Kabitirtha Assembly constituency was a Legislative Assembly constituency of South 24 Parganas district in the Indian state of West Bengal.

Overview
As a consequence of the orders of the Delimitation Commission, Kabitirtha Assembly constituency ceases to exist from 2011.
 
It was part of Jadavpur (Lok Sabha constituency).

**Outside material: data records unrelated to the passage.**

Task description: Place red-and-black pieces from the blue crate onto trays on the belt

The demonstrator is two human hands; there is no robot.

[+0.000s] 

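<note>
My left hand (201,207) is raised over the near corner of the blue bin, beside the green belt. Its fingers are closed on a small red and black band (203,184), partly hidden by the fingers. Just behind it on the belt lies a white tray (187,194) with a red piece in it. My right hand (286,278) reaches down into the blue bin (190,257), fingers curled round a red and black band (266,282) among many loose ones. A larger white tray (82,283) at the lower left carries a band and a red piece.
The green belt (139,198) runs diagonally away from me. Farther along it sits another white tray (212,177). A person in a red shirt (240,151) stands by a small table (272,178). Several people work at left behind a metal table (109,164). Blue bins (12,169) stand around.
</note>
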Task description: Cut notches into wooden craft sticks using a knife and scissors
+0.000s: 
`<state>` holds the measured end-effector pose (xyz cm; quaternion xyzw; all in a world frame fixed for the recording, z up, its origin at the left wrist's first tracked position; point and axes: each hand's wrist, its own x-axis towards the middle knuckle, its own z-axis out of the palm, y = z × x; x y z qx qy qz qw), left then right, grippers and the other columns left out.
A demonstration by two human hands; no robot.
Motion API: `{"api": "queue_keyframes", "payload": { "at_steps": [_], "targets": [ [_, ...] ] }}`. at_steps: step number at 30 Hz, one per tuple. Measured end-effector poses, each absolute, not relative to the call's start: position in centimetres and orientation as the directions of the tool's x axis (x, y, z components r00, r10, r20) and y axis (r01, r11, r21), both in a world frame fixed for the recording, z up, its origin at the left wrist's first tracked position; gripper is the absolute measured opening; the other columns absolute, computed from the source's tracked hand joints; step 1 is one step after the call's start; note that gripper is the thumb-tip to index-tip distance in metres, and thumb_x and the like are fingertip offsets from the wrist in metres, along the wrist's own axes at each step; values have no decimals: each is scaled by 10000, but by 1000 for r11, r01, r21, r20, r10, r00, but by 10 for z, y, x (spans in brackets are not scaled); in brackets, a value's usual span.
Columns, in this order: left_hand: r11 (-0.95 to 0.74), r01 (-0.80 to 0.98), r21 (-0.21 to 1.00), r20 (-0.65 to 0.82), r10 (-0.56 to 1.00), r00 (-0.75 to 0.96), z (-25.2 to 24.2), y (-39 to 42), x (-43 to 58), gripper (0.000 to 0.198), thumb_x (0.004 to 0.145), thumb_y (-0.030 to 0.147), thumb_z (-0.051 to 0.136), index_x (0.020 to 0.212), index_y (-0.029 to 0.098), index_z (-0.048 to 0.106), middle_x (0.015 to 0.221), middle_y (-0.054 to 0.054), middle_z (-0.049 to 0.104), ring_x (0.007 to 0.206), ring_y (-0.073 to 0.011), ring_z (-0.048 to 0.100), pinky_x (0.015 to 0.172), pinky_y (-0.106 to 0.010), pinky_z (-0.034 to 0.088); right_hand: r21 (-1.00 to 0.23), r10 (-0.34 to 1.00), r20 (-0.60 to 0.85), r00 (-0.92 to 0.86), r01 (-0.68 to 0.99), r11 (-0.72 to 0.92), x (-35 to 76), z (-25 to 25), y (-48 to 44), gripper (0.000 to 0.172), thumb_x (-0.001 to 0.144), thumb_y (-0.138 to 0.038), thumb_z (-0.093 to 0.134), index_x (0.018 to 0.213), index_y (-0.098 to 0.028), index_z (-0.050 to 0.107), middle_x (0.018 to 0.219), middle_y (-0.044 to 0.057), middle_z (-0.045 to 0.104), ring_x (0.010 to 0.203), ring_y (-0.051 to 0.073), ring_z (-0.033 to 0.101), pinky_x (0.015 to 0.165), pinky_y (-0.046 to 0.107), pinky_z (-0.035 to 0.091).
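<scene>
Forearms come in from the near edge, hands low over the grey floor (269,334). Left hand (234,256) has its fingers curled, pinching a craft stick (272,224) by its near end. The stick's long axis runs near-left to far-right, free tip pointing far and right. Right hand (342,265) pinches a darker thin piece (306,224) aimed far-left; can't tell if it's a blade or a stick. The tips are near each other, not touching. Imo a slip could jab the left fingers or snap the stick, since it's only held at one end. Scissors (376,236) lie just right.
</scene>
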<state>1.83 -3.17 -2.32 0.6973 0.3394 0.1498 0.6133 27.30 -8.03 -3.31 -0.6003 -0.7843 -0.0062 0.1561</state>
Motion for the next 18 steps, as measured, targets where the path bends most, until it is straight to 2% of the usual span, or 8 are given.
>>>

Members of Legislative Assembly

Election results

1977-2006
In the 2006, 2001 and 1996 state assembly elections, Ram Pyare Ram of Congress won the 147 Kabitirtha assembly seat defeating his nearest rival Moinuddin Shams of Forward Bloc in all the three years. Kalimuddin Shams of Forward Bloc defeated Ram Pyare Ram of Congress in 1991. Ram Pyare Ram of Congress defeated Kalimuddin Shams of Forward Bloc in 1987. Kalimuddin Shams of Forward Bloc defeated Saugata Roy of ICS in 1982 and Ram Pyare Ram of Congress in 1977.

1967-1972
Ram Peary Ram of Congress won in 1972 and 1971, Kalimuddin Shams of Forward Bloc won in 1969. B.B.Paul of Congress won in 1967.

1951-1962 Ekbalpore-Watgunge
In 1962 and 1957, there was a seat at Ekbalpore. Narendra Nath Sen of Congress won in both the years. In independent India’s first election in 1951 Kali Mukherjee of Congress won the Watgunge seat.